** Opening PROVIDED DATA block **

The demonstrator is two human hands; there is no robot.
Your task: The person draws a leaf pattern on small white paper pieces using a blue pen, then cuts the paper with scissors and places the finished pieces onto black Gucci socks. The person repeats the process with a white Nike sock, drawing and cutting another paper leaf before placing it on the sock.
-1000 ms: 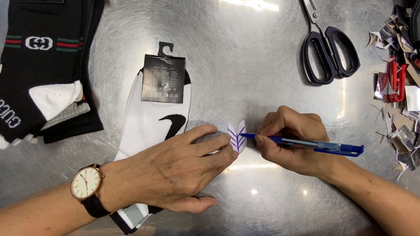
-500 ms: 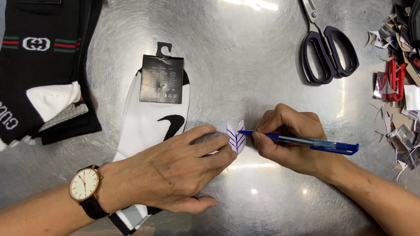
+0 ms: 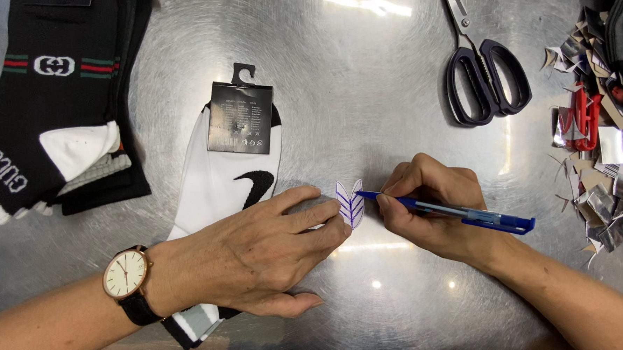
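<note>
A scuffed, shiny steel table (image 3: 363, 75) carries black socks (image 3: 56, 102), a white sock (image 3: 221, 179) and scissors (image 3: 485, 69), while the left hand (image 3: 259, 251) presses flat a small leaf-shaped paper cutout (image 3: 350, 203) at centre and the right hand (image 3: 432, 208) pinches a blue pen (image 3: 460, 214), its tip touching it

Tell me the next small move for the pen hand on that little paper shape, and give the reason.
Probably a short stroke inward across the paper cutout. The blue pen, gripped by the right hand, has its tip at the cutout's right edge, where blue slanted lines already run. The left hand pins the cutout's left side with its fingers, so it should hold flat.
</note>
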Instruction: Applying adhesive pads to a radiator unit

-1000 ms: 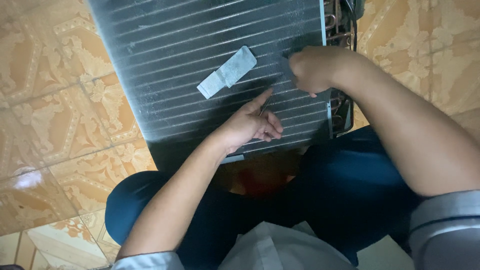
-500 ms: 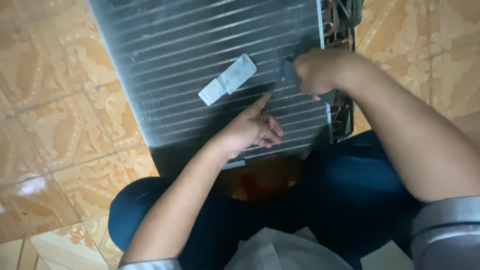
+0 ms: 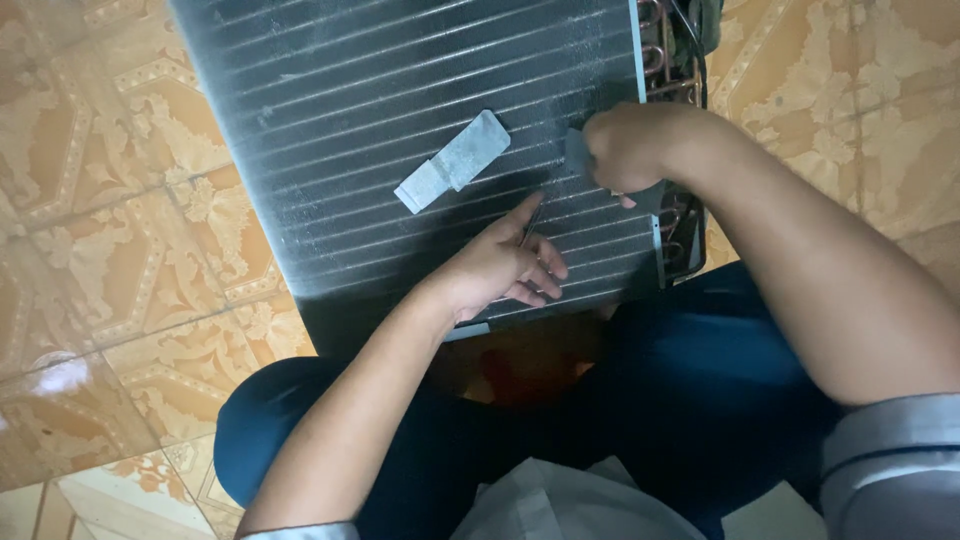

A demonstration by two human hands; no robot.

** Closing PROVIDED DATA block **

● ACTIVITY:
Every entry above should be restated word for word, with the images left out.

● TASK ANSWER:
The demonstrator is two human hands; there is no robot.
Your task: The person draws a leaf pattern on small white paper pieces using a blue pen, then cuts the paper with scissors and places the finished pieces onto black Gucci socks. The person repeats the process with a white Nike sock, drawing and cutting another paper leaf before placing it on the sock.
-1000 ms: 
-500 ms: 
+0 ms: 
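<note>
A scuffed, shiny steel table (image 3: 363, 75) carries black socks (image 3: 56, 102), a white sock (image 3: 221, 179) and scissors (image 3: 485, 69), while the left hand (image 3: 259, 251) presses flat a small leaf-shaped paper cutout (image 3: 350, 203) at centre and the right hand (image 3: 432, 208) pinches a blue pen (image 3: 460, 214), its tip touching it

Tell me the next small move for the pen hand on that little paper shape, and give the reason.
Probably a short stroke inward across the paper cutout. The blue pen, gripped by the right hand, has its tip at the cutout's right edge, where blue slanted lines already run. The left hand pins the cutout's left side with its fingers, so it should hold flat.
</note>
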Instruction: Applying adhesive pads to a radiator unit

-1000 ms: 
-500 ms: 
+0 ms: 

A demonstration by two human hands; no robot.

There is nothing more to add to the answer.